------ Entries supplied ------

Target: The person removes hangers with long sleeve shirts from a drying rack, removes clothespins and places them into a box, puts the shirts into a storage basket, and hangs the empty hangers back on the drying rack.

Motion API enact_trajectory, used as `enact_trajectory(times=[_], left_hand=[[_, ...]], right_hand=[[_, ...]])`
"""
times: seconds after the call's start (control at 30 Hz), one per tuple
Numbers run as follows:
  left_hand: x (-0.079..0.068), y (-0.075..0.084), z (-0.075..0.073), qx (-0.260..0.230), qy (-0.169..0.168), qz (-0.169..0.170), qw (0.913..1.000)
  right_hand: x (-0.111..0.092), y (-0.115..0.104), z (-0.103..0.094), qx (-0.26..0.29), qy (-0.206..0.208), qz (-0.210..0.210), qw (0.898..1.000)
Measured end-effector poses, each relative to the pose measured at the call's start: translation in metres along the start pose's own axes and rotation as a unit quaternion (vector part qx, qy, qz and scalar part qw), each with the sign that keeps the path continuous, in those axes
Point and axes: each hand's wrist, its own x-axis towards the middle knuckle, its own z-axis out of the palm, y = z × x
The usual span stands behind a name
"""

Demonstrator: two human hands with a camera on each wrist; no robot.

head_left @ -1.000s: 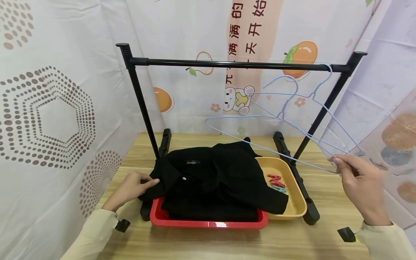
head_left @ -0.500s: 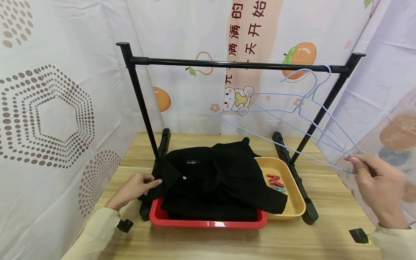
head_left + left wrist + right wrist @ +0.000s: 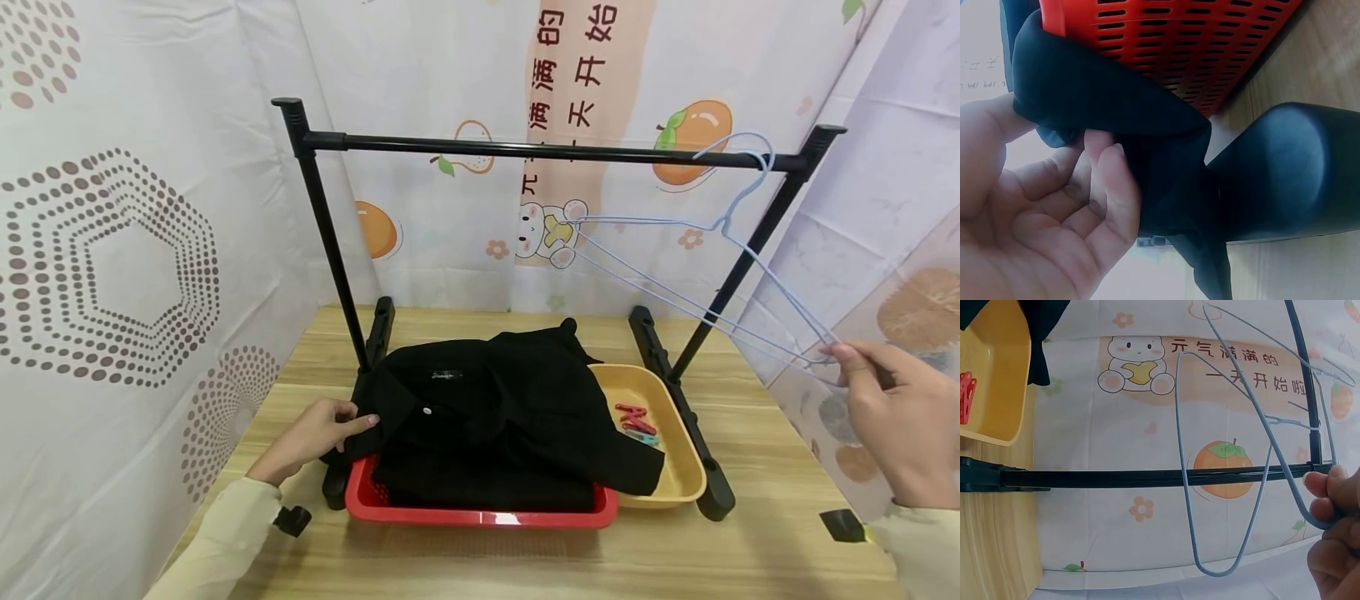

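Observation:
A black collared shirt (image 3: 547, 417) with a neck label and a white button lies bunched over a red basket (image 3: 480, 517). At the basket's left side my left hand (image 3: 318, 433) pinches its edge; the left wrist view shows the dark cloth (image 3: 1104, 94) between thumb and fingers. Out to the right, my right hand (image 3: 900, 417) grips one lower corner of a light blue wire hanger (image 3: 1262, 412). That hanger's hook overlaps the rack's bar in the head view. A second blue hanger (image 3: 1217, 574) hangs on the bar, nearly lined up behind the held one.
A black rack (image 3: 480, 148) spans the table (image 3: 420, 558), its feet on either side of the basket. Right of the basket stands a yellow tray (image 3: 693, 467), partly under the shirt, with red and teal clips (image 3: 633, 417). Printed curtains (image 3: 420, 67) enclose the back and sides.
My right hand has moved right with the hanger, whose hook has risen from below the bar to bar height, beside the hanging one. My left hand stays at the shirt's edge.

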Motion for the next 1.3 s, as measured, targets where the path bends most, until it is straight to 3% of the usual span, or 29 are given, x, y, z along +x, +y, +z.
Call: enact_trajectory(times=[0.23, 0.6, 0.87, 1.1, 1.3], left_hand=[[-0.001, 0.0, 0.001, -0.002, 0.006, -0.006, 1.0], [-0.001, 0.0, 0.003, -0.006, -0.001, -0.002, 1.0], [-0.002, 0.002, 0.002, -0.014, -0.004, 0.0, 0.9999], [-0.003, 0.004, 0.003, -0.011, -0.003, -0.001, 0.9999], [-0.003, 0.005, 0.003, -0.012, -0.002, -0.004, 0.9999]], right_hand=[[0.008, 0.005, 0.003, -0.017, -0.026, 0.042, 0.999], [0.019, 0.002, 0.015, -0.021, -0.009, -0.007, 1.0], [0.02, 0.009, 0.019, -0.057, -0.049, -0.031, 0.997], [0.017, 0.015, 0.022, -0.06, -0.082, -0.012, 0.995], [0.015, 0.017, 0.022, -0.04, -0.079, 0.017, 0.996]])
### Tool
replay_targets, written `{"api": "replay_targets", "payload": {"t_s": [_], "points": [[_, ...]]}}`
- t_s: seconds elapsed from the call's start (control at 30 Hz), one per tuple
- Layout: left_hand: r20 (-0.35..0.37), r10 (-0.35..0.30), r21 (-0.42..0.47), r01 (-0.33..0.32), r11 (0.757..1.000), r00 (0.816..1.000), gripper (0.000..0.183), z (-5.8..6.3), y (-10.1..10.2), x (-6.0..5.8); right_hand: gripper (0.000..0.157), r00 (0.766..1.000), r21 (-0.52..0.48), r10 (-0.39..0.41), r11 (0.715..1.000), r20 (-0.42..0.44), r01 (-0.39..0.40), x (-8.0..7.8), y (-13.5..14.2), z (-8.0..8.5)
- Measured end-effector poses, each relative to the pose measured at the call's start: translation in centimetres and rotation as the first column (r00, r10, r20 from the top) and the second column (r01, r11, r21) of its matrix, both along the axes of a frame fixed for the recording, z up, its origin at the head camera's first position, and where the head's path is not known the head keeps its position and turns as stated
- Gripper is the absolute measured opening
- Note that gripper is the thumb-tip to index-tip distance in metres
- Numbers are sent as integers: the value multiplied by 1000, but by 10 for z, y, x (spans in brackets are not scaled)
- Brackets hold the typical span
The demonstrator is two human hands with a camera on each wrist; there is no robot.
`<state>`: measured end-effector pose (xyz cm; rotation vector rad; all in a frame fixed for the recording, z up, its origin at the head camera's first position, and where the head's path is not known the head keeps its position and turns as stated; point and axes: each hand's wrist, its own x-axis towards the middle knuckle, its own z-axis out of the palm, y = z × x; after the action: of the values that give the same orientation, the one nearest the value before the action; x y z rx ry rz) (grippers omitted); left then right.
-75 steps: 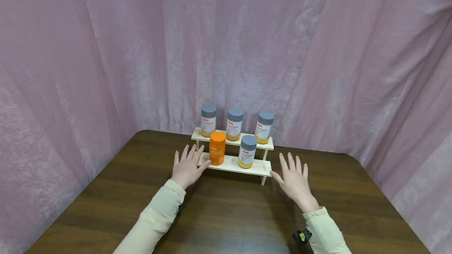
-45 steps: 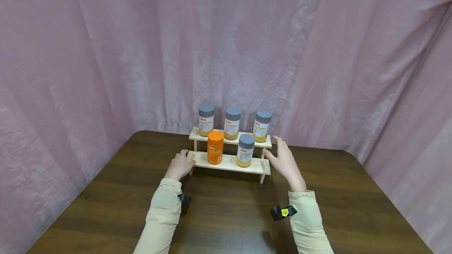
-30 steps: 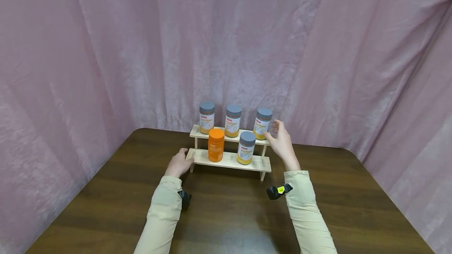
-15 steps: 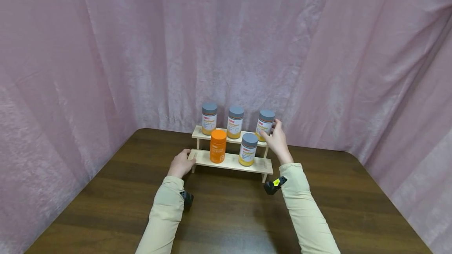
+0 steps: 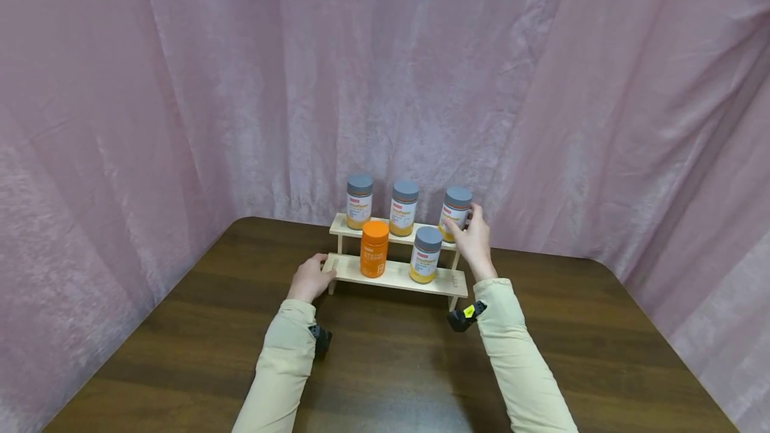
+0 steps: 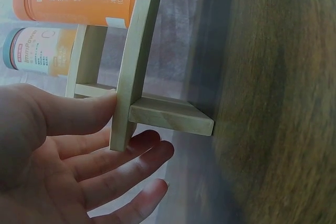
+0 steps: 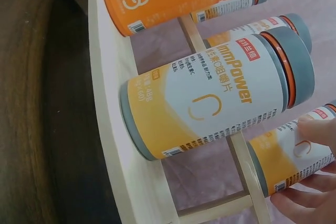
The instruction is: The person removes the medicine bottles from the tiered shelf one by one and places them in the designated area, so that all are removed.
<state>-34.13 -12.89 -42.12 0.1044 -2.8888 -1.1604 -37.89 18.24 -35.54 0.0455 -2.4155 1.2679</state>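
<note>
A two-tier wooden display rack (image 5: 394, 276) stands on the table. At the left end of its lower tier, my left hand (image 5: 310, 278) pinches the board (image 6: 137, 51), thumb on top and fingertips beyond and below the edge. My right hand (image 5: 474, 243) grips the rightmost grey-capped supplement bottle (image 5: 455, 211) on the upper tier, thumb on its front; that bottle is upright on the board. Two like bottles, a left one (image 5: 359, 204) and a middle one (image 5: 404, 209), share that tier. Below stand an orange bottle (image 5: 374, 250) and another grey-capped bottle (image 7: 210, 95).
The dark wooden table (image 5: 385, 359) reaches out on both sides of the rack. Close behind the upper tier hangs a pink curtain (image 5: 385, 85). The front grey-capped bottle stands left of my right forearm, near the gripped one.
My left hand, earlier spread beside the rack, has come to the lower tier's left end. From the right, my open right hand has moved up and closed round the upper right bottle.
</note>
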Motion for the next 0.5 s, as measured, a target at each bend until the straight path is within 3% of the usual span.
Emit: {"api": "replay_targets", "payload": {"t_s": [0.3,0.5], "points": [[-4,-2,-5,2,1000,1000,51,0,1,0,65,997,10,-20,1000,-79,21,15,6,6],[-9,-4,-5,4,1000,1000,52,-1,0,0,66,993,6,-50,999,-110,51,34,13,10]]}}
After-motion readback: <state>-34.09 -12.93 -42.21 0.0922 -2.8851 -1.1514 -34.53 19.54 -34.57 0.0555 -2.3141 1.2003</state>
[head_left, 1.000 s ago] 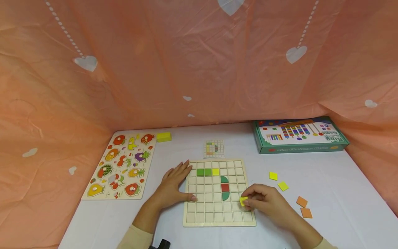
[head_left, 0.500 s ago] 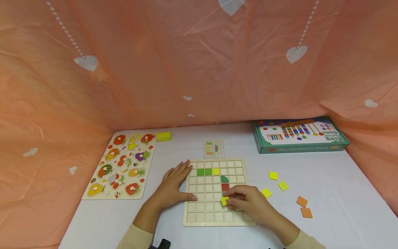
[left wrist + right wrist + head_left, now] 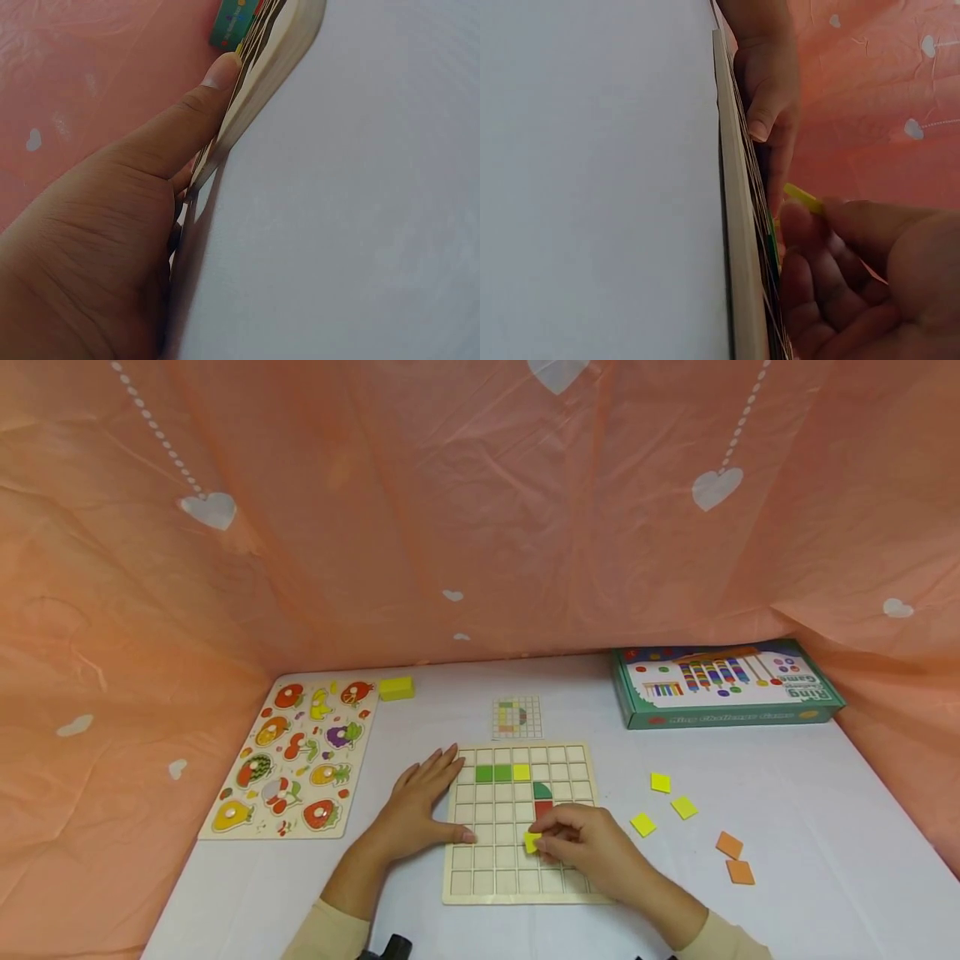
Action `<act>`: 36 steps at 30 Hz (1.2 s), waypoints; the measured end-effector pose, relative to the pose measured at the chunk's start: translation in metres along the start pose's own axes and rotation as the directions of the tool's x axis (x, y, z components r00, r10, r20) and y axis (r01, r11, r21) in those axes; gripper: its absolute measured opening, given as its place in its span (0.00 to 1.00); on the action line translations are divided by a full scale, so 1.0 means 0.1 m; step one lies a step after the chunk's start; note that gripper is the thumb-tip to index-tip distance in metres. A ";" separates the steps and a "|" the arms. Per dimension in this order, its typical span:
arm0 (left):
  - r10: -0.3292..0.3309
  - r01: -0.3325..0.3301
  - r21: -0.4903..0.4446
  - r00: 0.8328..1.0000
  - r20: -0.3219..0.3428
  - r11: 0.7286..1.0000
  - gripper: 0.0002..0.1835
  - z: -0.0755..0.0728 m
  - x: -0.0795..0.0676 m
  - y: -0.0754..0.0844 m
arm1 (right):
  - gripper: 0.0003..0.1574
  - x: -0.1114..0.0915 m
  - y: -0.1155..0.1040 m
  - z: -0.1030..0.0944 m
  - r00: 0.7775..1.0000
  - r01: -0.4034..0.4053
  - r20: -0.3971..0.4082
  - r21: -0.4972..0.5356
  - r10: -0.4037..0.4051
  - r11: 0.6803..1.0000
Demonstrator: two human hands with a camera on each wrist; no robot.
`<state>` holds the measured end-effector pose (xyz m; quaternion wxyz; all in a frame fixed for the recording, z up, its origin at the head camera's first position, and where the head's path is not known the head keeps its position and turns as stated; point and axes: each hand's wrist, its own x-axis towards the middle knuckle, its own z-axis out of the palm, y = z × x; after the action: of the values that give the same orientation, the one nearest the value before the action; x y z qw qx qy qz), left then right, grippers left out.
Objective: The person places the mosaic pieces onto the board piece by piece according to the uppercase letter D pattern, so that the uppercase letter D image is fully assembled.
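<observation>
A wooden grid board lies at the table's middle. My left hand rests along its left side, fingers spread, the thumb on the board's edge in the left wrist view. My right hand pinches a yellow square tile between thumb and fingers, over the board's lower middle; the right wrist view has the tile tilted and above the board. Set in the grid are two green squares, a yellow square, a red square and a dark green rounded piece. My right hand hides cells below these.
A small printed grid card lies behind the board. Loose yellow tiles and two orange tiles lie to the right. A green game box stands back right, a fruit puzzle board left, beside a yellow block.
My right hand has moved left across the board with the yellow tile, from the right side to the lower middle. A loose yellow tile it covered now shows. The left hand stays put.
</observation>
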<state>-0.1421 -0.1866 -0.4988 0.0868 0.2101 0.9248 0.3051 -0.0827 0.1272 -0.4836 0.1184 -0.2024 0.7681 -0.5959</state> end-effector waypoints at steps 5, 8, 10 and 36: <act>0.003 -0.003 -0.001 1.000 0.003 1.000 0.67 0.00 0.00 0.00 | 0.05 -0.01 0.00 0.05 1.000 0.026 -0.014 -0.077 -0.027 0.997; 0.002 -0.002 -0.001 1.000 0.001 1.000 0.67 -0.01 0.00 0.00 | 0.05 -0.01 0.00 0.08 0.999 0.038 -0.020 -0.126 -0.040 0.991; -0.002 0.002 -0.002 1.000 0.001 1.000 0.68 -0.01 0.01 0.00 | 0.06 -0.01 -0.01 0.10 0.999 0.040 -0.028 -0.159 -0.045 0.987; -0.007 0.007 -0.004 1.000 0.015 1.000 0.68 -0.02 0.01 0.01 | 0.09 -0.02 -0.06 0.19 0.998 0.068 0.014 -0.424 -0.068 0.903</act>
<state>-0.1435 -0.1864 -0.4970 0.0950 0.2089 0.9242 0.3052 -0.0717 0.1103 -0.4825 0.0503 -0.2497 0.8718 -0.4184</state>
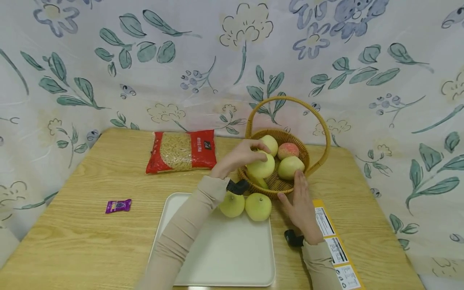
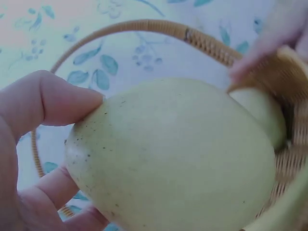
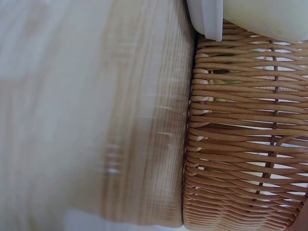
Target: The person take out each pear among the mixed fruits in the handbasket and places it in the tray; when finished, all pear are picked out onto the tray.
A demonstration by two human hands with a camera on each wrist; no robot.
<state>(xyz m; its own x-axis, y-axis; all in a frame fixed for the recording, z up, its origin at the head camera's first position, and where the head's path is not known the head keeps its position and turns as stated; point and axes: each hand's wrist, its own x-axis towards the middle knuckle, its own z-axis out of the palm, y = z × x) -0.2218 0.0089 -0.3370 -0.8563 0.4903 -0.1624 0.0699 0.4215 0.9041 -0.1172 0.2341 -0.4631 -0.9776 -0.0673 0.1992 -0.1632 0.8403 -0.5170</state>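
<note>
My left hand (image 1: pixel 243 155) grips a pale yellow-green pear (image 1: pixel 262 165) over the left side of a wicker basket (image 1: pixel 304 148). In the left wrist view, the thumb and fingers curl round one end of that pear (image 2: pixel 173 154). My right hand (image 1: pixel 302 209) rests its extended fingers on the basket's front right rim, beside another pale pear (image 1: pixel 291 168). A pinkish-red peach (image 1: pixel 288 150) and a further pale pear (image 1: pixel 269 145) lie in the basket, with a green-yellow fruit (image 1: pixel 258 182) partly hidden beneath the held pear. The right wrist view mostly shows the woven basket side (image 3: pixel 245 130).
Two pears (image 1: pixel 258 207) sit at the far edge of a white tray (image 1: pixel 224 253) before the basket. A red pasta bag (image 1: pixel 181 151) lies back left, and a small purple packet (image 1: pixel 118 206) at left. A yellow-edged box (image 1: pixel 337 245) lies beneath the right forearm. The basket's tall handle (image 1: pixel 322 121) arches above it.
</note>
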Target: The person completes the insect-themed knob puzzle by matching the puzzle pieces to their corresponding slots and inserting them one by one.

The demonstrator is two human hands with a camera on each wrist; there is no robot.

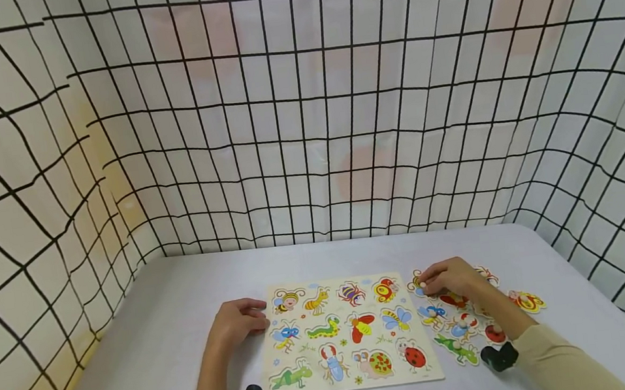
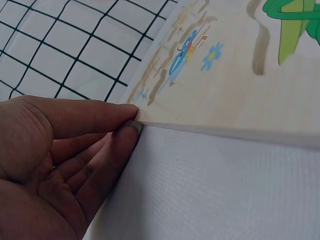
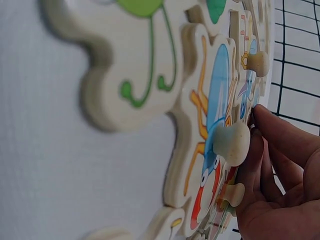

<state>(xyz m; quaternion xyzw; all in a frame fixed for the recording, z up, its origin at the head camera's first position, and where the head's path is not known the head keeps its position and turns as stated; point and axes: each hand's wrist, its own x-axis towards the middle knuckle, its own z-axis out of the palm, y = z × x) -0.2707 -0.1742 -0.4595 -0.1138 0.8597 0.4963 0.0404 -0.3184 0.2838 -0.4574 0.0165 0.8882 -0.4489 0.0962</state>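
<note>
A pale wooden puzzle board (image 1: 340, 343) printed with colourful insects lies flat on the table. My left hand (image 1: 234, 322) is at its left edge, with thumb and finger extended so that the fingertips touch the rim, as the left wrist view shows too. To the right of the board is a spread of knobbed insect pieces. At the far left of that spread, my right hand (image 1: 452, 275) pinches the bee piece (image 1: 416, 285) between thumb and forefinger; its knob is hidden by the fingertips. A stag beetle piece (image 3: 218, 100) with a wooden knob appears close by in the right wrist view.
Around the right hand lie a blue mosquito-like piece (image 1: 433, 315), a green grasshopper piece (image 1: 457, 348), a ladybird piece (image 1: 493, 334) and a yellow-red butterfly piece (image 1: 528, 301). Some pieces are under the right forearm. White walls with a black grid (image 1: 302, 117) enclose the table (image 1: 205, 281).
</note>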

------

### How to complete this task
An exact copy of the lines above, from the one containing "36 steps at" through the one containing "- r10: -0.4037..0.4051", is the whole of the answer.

### Expected answer
Action `<act>`: 36 steps at 30 Hz (1.2 s), waypoints; the measured end-effector pose, relative to the pose measured at the chunk's start: translation in metres along the start pose's own axes and rotation as the directions of the tool's x axis (x, y, z components r00, r10, r20) and y axis (r01, r11, r21) in those axes; gripper: its absolute measured opening, given as its place in its span (0.00 to 1.00); on the action line translations are divided by a full scale, so 1.0 means 0.1 m; step one lies a step after the chunk's start; note that gripper is the thumb-tip to index-tip distance in metres. A ";" separates the steps and a "|" the arms. Per dimension in this order, its typical span:
arm0 (left):
  - r10: -0.3292..0.3309
  - r01: -0.3325..0.3301
  - r21: -0.4903..0.4446
  - r00: 0.8328..1.0000
  - r20: -0.3219..0.3428
  - r11: 0.7286..1.0000
  - gripper: 0.0002..0.1835
  - z: -0.0755..0.0728 m
  - x: -0.0795..0.0676 m
  - y: -0.0754..0.0844 m
arm1 (right):
  - gripper: 0.0003..0.1574
  - x: -0.1114..0.0915 m
  - y: -0.1155..0.1040 m
  - z: -0.1030..0.0944 m
  - r00: 0.7775..1.0000
  - r01: -0.4034..0.4053
  - r20: -0.3971..0.4082
  - r21: -0.4972..0.5356
  - r10: -0.4037..0.4051

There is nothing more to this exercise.